8 – Do A Seasonal Review
The final garden task I recommend completing each year as part of your winter gardening tasks is some form of yearly review.
The goal behind this activity is to evaluate the season as a whole, go over successes and failures, try to remember things you’ve learned, and begin to think about the following year.
I enjoy writing down this information in a gardening journal. Partly because so much happens over the course of one gardening season that I find it beneficial to have a customized guide to refer back to later.
I’ve realized that, at least for me, I think I will remember everything I wanted to, but really don’t. So I write it down for future reference (again, before I forget!).
A few months later, as I prepare for the next gardening year, I pull out my journal and can make changes where necessary to improve as a gardener and reach the specific targets I had.
What I Wrote This Year
Here are some things I wrote this year:
- I need to begin my luffa seeds a couple weeks earlier than I did.
- There’s a certain type of mini sweet pepper that were extremely seedy, and I don’t want to grow it again.
- I did find a source for locally made garden tools that I’m happy with.
- My lemon cucumbers were almost completely taken down by cucumber beetles this year, and I’d love to skip that whole bed of curcurbits next year.
- There is also a new super hot pepper that I would like to try, “pepper X,” where do you get seed, etc.
Some of the questions I like to ask in my yearly review:
- What are some of the things I learned in my garden this year?
- What was I surprised by this year in my gardens?

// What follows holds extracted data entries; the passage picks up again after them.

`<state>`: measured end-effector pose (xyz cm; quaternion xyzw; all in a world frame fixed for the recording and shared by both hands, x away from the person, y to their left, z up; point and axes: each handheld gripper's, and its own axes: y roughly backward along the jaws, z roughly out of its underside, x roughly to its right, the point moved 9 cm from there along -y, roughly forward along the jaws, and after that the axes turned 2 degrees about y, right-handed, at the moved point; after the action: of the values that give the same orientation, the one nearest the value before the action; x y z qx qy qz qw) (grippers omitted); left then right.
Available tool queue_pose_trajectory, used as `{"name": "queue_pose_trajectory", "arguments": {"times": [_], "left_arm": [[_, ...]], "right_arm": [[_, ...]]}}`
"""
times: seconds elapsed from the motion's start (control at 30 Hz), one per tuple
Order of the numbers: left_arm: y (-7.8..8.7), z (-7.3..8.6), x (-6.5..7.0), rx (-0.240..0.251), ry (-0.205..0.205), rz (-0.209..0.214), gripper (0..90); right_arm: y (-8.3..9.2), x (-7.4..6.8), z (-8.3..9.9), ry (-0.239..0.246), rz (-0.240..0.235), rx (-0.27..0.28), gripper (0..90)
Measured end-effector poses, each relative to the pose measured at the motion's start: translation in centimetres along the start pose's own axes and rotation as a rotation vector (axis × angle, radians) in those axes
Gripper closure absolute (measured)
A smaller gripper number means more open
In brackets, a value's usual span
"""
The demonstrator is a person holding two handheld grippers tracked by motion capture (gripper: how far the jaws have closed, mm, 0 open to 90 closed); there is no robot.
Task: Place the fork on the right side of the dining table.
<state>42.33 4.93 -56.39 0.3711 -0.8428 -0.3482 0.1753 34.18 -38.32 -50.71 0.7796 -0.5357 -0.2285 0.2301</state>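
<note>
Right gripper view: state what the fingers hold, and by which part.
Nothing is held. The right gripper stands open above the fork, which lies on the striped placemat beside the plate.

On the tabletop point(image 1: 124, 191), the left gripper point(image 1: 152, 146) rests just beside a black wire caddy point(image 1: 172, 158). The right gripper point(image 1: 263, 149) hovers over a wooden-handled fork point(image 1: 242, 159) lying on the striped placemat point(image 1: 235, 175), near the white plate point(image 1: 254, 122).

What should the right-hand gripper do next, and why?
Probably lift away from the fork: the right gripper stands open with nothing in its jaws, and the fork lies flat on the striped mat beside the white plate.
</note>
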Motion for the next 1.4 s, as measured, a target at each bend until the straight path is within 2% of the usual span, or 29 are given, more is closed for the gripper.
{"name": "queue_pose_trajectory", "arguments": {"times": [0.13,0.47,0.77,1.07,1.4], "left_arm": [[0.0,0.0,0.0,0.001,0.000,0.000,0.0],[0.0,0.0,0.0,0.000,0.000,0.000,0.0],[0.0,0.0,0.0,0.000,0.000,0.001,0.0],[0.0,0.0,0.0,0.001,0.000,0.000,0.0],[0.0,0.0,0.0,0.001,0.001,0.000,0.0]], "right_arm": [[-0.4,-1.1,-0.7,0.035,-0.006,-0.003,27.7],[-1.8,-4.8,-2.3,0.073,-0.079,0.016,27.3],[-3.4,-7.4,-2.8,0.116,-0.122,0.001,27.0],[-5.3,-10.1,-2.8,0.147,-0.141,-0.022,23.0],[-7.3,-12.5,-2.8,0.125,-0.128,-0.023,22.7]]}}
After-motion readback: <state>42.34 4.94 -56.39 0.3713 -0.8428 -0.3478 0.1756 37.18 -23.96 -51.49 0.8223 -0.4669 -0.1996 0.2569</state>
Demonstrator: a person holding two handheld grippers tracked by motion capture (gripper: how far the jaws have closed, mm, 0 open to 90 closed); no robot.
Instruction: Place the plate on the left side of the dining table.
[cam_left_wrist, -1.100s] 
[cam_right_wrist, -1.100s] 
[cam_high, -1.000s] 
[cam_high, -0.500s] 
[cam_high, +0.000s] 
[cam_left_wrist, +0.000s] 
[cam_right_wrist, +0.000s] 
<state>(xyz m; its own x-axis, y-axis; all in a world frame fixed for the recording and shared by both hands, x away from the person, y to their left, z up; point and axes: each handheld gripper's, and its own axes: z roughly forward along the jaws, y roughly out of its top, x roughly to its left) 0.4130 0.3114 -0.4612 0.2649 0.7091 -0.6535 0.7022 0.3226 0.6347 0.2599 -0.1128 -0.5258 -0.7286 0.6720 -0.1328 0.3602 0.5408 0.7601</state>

- Is there anything I want to do differently next year?
- Favorite things?
- What was harder than I expected?
- What did I get the most joy from?
- What am I already excited about for next year?
This is just how I prefer to do things.
Your review (if you even need one) can look any one way.
As you read through other people’s stories and advice pertaining to gardening, take what feels appropriate, and don’t take the rest.
The important thing is your garden should be what you want it to be. The best way to achieve that is to garden.